Окно раскрывалось, серебристый вечер рябил, и казалось Тептелкину: высокая, высокая башня, город спит, он, Тептелкин, бодрствует. «Башня – это культура, – размышлял он, – на вершине культуры – стою я».

– Куда это вы все спешите, барышни? – спросил Тептелкин, улыбаясь. – Отчего не заходите на наши собрания? Вот сегодня я сделаю доклад о замечательном поэте, а в среду, через неделю, прочту лекцию об американской цивилизации. Знаете, в Америке сейчас происходят чудеса; потолки похищают звуки, все жуют ароматическую резину, а на заводах и фабриках перед работой орган за всех молится. Приходите, обязательно приходите.

Тептелкин солидно поклонился, поцеловал протянутые ручки, и барышни, стуча каблучками, скрылись в пролете.

Гулял ли Тептелкин по саду над рекой, играл ли в винт за зеленым столом, читал ли книгу, – всегда рядом с ним стоял Филострат. Неизреченой музыкой было полно все существо Филострата, прекрасные юношеские глаза под крылами ресниц смеялись, длинные пальцы, унизанные кольцами, держали табличку и стиль. Часто шел Филострат и как бы беседовал с Тептелкиным.

«Смотри, – казалось Тептелкину, говорил он, – следи, как Феникс умирает и возрождается».

И видел Тептелкин эту странную птицу с лихорадочными женскими ориентальными глазами, стоящую на костре и улыбающуюся.

Пусть читатель не думает, что Тептелкина автор не уважает и над Тептелкиным смеется, напротив, может быть, Тептелкин сам выдумал свою несносную фамилию, чтобы изгнать в нее реальность своего существа, чтобы никто, смеясь над Тептелкиным, не смог бы и дотронуться до Филострата. Как известно, существует раздвоенность сознания, может быть, такой раздвоенностью сознания и страдал Тептелкин, и кто разберет, кто кому пригрезился – Филострат ли Тептелкину или Тептелкин Филострату.

Иногда Тептелкина навещал сон: он сходит с высокой башни своей, прекрасная Венера стоит посредине пруда, шепчется длинная осока, восходящая заря золотит концы ее и голову Венеры. Чирикают воробьи и прыгают по дорожкам. Он видит – Марья Петровна Далматова сидит на скамейке и читает Каллимаха и подымает полные любви очи.
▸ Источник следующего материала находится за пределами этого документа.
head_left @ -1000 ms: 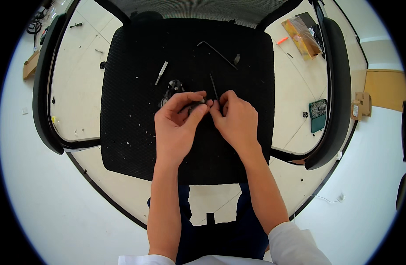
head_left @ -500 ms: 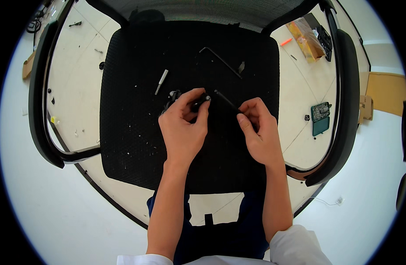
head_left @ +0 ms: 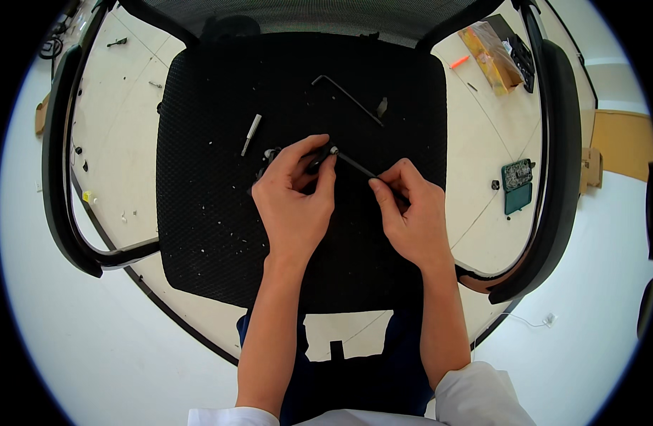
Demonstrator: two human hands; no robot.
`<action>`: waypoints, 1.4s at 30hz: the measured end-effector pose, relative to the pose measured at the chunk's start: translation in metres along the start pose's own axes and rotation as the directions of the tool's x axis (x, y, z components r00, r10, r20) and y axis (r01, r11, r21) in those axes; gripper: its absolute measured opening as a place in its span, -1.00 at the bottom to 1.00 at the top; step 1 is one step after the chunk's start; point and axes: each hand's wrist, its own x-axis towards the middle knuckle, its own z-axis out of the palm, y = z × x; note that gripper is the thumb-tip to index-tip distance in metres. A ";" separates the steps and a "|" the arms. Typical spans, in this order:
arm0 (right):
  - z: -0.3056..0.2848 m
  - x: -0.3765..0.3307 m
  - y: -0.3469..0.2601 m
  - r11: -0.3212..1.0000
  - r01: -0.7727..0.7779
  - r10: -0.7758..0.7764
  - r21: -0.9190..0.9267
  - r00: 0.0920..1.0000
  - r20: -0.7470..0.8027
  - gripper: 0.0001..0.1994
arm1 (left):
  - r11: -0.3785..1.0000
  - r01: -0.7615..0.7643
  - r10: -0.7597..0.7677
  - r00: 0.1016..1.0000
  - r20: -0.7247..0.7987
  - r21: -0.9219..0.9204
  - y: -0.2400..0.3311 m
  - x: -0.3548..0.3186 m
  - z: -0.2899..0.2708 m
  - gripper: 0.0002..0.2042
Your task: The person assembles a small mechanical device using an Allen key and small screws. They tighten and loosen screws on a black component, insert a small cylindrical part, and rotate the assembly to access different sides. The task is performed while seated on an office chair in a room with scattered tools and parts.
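1. Two things are held over the seat [head_left: 206, 170] as I look on: a part [head_left: 333, 150] and a rod [head_left: 356, 166].
2. Left hand [head_left: 292, 199]: thumb and fingers clamped on the part, hiding most of it; a silvery end peeks out at the fingertips.
3. Right hand [head_left: 417, 224]: thumb and forefinger pinched on the rod, which slants up and leftward from them to the part's silvery end; the two seem to touch.
4. Just past the left hand's knuckles, a dark mechanism [head_left: 269, 154] lies partly covered by that hand.
5. Beyond it, slightly left, lies a silver bit [head_left: 251, 135].
6. Ahead of both hands rests a hex key [head_left: 349, 101], a grey scrap [head_left: 382, 107] near its lower end.
7. Well right of the right hand, a green case [head_left: 518, 199] sits on the floor, lid folded back.
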 end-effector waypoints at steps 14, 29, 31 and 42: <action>0.005 -0.021 -0.004 0.999 0.027 -0.029 -0.046 0.999 -0.033 -0.92 | 0.946 0.124 -0.090 0.988 0.123 -0.300 0.010 -0.012 -0.014 -0.76; -0.005 -0.038 -0.006 0.686 -0.492 0.298 0.535 0.862 0.410 -0.81 | 0.977 0.105 -0.061 0.972 0.226 -0.186 0.010 -0.028 -0.035 -0.70; -0.011 -0.034 -0.001 0.432 -0.612 0.281 0.663 0.790 0.545 -0.75 | 0.979 0.094 -0.050 0.971 0.233 -0.179 0.011 -0.026 -0.036 -0.71; 0.009 -0.032 -0.009 0.747 -0.043 0.047 0.663 0.999 0.012 -0.74 | 0.926 0.170 -0.107 0.974 0.198 -0.337 0.008 -0.010 -0.026 -0.75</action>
– Средь ужаса и запустения живем мы, – говорит она.

Интермедия

На проспекте 25 Октября благовоспитанные молодые люди, Костя Ротиков и Миша Котиков, прислонившись к чугунным перилам, протянули друг другу зажженные спички.

В прежние времена в более поздний час не менее благородные молодые люди мчали венгерку и мазурку, подыгрывая музыку на губах. Как известно, в прежние времена проспект пустел совершенно после трех часов ночи. Фонари гасли, и ищущие субъекты и играющие задами женщины исчезали в соответствующих заведениях.

Но сейчас около девяти часов. По крайней мере часы на бывшей городской думе, а теперь на третьеразрядном кинематографе, показывают без десяти минут девять. Но молодые люди стояли не против бывшей городской думы, а на мосту под вздыбленным конем и голым солдатом, так, по крайней мере, казалось им.